DIRECTIONS FOR THIS TASK
Your task is to output the data exactly as it stands.

DATA EXTRACT
═══
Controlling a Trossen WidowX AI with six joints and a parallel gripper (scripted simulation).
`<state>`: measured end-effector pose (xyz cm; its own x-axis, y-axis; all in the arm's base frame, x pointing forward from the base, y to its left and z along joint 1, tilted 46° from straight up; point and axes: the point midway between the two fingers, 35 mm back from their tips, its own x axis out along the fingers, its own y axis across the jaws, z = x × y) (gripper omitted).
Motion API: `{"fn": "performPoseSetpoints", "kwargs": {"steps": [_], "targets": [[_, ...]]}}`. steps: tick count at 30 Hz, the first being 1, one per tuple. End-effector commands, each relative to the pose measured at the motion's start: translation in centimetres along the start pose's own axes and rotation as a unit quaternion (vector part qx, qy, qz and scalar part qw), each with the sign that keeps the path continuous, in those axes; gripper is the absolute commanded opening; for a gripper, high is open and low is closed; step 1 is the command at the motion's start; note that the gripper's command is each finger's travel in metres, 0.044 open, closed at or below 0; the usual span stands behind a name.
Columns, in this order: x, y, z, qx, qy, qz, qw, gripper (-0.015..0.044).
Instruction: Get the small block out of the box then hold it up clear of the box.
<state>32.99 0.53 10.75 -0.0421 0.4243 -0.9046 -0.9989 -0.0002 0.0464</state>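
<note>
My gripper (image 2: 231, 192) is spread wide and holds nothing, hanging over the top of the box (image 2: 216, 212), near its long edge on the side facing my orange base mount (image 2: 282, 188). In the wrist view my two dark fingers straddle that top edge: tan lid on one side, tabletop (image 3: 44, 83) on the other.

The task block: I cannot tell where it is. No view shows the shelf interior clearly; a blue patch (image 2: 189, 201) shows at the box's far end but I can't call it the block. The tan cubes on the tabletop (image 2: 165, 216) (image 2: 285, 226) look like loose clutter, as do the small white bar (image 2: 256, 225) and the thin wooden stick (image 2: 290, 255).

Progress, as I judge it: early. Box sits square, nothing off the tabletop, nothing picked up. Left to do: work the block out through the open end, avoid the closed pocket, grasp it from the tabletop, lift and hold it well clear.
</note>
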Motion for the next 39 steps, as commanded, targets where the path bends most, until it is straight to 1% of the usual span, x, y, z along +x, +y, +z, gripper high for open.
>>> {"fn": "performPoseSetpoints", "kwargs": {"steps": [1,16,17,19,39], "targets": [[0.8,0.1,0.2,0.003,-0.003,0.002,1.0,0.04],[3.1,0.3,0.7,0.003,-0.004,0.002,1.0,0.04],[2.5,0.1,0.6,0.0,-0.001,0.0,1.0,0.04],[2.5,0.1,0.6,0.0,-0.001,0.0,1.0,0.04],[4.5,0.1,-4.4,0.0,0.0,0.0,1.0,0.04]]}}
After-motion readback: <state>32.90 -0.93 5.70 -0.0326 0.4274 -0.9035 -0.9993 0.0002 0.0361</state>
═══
EXPECTED OUTPUT
Controlling a Trossen WidowX AI with six joints and a parallel gripper (scripted simulation).
`<state>`: measured end-effector pose (xyz cm; its own x-axis, y-axis; all in the arm's base frame, x pointing forward from the base, y to its left and z along joint 1, tilted 46° from straight up; point and axes: the point midway between the two fingers, 35 mm back from their tips, its own x axis out along the fingers, its own y axis across the jaws, z = x × y) (gripper omitted).
Motion API: `{"fn": "performPoseSetpoints", "kwargs": {"steps": [_], "targets": [[_, ...]]}}`. steps: tick count at 30 Hz, the first being 1, one per tuple. End-effector commands, each relative to the pose measured at the motion's start: translation in centimetres along the start pose's own axes and rotation as a unit quaternion (vector part qx, qy, qz and scalar part qw), each with the sign that keeps the path continuous, in those axes; gripper is the absolute commanded opening; for a gripper, high is open and low is closed; step 1 is the command at the motion's start; note that the gripper's command is each finger's travel in metres, 0.044 open, closed at or below 0; the usual span stands behind a name.
Columns, in this order: x, y, z, qx, qy, qz, qw, gripper (-0.015..0.044).
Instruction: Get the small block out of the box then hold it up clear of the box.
<state>32.99 0.53 10.75 -0.0421 0.4243 -0.9046 -0.9989 -0.0002 0.0464</state>
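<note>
My gripper (image 2: 231, 192) is spread wide and holds nothing, hanging over the top of the box (image 2: 216, 212), near its long edge on the side facing my orange base mount (image 2: 282, 188). In the wrist view my two dark fingers straddle that top edge: tan lid on one side, tabletop (image 3: 44, 83) on the other.

The task block: I cannot tell where it is. No view shows the shelf interior clearly; a blue patch (image 2: 189, 201) shows at the box's far end but I can't call it the block. The tan cubes on the tabletop (image 2: 165, 216) (image 2: 285, 226) look like loose clutter, as do the small white bar (image 2: 256, 225) and the thin wooden stick (image 2: 290, 255).

Progress, as I judge it: early. Box sits square, nothing off the tabletop, nothing picked up. Left to do: work the block out through the open end, avoid the closed pocket, grasp it from the tabletop, lift and hold it well clear.
</note>
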Motion for the next 39 steps, as commanded, targets where the path bends most, until it is straight to 1% of the usual span, x, y, z along +x, +y, +z, gripper high for open.
>>> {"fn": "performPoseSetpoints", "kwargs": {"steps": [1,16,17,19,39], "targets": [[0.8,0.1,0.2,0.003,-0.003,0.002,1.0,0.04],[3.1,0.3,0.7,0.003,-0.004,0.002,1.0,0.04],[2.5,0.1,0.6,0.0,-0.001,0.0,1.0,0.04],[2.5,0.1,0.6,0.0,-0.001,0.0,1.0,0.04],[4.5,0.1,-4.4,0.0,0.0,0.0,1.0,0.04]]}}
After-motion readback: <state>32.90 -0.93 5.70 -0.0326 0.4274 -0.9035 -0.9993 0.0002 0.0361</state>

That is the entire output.